Restate the listing below with no word altered.

━━ ENTRIES SHOWN

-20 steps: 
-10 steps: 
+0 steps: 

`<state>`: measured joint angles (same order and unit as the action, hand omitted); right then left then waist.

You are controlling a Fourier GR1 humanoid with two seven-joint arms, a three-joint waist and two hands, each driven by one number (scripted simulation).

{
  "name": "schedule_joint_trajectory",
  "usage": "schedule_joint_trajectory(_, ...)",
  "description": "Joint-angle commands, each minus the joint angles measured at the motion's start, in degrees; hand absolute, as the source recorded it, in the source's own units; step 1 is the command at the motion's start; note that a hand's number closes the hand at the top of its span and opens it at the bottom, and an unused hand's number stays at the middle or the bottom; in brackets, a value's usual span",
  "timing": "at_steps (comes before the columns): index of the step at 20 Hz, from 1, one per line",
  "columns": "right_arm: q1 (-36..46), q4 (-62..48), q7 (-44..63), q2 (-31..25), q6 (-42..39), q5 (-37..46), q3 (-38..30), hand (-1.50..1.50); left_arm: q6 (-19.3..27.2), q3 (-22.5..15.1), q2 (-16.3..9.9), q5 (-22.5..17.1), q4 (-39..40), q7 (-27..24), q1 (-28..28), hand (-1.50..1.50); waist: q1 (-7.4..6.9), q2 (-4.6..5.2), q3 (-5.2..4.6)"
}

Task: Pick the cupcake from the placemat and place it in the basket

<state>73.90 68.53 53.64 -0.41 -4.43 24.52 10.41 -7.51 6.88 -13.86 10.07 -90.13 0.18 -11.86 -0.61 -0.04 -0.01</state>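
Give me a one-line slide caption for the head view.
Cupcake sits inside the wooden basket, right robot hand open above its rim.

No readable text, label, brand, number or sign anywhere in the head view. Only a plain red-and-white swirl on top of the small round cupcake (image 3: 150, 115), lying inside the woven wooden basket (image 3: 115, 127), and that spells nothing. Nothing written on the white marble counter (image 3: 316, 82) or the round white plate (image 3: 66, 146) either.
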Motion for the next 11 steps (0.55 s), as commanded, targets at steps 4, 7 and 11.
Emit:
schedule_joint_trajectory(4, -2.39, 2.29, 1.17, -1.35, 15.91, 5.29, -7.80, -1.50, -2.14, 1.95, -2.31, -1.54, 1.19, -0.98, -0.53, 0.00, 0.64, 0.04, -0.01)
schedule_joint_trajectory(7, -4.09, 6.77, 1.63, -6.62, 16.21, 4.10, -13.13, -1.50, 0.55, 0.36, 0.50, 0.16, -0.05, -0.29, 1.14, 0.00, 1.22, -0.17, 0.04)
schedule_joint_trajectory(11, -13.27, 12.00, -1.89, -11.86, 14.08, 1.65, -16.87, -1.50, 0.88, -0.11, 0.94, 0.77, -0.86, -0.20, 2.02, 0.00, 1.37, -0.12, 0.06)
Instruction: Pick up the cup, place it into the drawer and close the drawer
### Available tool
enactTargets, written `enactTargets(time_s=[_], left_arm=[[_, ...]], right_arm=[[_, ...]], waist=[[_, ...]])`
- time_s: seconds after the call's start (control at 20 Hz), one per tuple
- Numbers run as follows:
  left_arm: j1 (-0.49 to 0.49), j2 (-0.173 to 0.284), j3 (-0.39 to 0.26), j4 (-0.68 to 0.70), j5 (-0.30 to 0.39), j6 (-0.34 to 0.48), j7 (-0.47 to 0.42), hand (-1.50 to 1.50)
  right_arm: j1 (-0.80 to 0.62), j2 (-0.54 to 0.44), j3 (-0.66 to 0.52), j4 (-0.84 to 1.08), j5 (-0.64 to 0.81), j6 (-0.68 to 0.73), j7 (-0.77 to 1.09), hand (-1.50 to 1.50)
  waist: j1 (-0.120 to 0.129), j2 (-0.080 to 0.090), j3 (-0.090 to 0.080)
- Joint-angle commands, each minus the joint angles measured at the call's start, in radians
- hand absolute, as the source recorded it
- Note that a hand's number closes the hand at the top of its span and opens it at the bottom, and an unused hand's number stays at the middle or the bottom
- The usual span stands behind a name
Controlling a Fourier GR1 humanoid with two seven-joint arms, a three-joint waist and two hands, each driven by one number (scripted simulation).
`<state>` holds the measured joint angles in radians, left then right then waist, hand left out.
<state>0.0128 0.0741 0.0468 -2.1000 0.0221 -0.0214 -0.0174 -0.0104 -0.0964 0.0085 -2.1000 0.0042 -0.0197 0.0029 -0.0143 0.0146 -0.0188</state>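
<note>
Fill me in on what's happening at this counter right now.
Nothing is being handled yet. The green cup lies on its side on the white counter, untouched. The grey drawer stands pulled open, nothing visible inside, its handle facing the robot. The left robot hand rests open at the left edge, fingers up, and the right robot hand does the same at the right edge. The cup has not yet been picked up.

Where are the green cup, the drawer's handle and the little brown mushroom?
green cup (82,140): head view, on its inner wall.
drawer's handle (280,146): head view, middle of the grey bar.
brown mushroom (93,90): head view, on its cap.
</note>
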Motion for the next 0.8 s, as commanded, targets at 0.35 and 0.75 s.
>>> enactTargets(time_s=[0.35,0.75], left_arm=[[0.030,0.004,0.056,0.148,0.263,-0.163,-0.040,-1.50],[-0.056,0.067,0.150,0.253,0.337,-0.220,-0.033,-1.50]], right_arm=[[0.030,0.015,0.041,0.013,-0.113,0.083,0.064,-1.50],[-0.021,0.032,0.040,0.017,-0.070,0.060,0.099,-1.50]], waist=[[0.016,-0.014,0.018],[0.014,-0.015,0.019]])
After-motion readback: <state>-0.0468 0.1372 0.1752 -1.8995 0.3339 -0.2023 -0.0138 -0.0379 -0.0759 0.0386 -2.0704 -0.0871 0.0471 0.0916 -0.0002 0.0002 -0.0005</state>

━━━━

→ **WORKED SOLUTION**
-20 steps: 
-10 steps: 
+0 steps: 

`<state>`: measured joint angles (same order and unit as the action, hand omitted); right then left then waist.

You are controlling a Fourier GR1 humanoid with two seven-joint arms, a three-joint waist and two hands, each driven by one number (scripted simulation).

{
  "name": "schedule_joint_trajectory",
  "usage": "schedule_joint_trajectory(_, ...)",
  "description": "Joint-angle commands, each minus the joint angles measured at the motion's start, in degrees; hand absolute, as the source recorded it, in the source's own units; step 1 is the command at the motion's start; note that a hand's number closes the hand at the top of its span and opens it at the bottom, and an unused hand's number stays at the middle or the bottom; in brackets, a value's usual span",
  "timing": "at_steps (comes before the columns): index of the step at 20 Hz, from 1, one per line",
  "columns": "right_arm: q1 (-36..46), q4 (-62..48), q7 (-44..63), q2 (-31..25), q6 (-42..39), q5 (-37..46), q3 (-38..30), hand (-1.50..1.50); left_arm: q6 (-19.3..27.2), q3 (-22.5..15.1), q2 (-16.3..9.9), q5 (-22.5..17.1), q4 (-39..40), q7 (-27..24), q1 (-28..28), hand (-1.50..1.50); waist: q1 (-7.4..6.9), q2 (-4.6..5.2), q3 (-5.2..4.6)"
}

Task: Pick the cupcake from the placemat and place it in the basket

<state>73.90 68.53 53.64 -0.41 -4.43 24.52 10.41 -7.51 6.88 -13.86 10.07 -90.13 0.18 -11.86 -0.61 -0.04 -0.01</state>
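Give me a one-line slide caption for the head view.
Cupcake sits inside the wooden basket, right robot hand open above its rim.

No readable text, label, brand, number or sign anywhere in the head view. Only a plain red-and-white swirl on top of the small round cupcake (image 3: 150, 115), lying inside the woven wooden basket (image 3: 115, 127), and that spells nothing. Nothing written on the white marble counter (image 3: 316, 82) or the round white plate (image 3: 66, 146) either.
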Motion for the next 11 steps (0.55 s), as commanded, targets at steps 4, 7 and 11.
Emit:
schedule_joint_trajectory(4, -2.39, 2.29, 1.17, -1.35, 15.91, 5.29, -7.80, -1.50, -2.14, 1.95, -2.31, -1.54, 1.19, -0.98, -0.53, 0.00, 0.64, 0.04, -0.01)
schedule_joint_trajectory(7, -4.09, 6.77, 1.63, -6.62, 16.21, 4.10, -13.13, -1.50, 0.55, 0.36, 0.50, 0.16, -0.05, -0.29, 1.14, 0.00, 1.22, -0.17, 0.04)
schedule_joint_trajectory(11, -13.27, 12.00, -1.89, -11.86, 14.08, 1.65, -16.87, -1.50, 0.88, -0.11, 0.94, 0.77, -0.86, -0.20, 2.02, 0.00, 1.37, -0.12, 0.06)
Instruction: Pick up the cup, place it into the drawer and close the drawer
### Available tool
enactTargets, written `enactTargets(time_s=[_], left_arm=[[_, ...]], right_arm=[[_, ...]], waist=[[_, ...]])`
- time_s: seconds after the call's start (control at 20 Hz), one per tuple
- Numbers run as follows:
  left_arm: j1 (-0.49 to 0.49), j2 (-0.173 to 0.284), j3 (-0.39 to 0.26), j4 (-0.68 to 0.70), j5 (-0.30 to 0.39), j6 (-0.34 to 0.48), j7 (-0.47 to 0.42), hand (-1.50 to 1.50)
  right_arm: j1 (-0.80 to 0.62), j2 (-0.54 to 0.44), j3 (-0.66 to 0.52), j4 (-0.84 to 1.08), j5 (-0.64 to 0.81), j6 (-0.68 to 0.73), j7 (-0.77 to 1.09), hand (-1.50 to 1.50)
  waist: j1 (-0.120 to 0.129), j2 (-0.080 to 0.090), j3 (-0.090 to 0.080)
- Joint-angle commands, each minus the joint angles measured at the call's start, in radians
- hand absolute, as the source recorded it
- Note that a hand's number closes the hand at the top of its span and opens it at the bottom, and an unused hand's number stays at the middle or the bottom
- The usual span stands behind a name
Controlling a Fourier GR1 humanoid with two seven-joint arms, a three-joint waist and two hands, each driven by one number (scripted simulation).
`<state>` holds the measured joint angles in radians, left then right then waist, hand left out.
<state>0.0128 0.0741 0.0468 -2.1000 0.0221 -0.0214 -0.0174 -0.0104 -0.0964 0.0085 -2.1000 0.0042 -0.0197 0.0029 -0.0143 0.0146 -0.0188</state>
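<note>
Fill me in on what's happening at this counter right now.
Nothing is being handled yet. The green cup lies on its side on the white counter, untouched. The grey drawer stands pulled open, nothing visible inside, its handle facing the robot. The left robot hand rests open at the left edge, fingers up, and the right robot hand does the same at the right edge. The cup has not yet been picked up.

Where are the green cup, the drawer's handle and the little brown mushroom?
green cup (82,140): head view, on its inner wall.
drawer's handle (280,146): head view, middle of the grey bar.
brown mushroom (93,90): head view, on its cap.
</note>
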Motion for the next 0.8 s, as commanded, targets at 0.35 and 0.75 s.
>>> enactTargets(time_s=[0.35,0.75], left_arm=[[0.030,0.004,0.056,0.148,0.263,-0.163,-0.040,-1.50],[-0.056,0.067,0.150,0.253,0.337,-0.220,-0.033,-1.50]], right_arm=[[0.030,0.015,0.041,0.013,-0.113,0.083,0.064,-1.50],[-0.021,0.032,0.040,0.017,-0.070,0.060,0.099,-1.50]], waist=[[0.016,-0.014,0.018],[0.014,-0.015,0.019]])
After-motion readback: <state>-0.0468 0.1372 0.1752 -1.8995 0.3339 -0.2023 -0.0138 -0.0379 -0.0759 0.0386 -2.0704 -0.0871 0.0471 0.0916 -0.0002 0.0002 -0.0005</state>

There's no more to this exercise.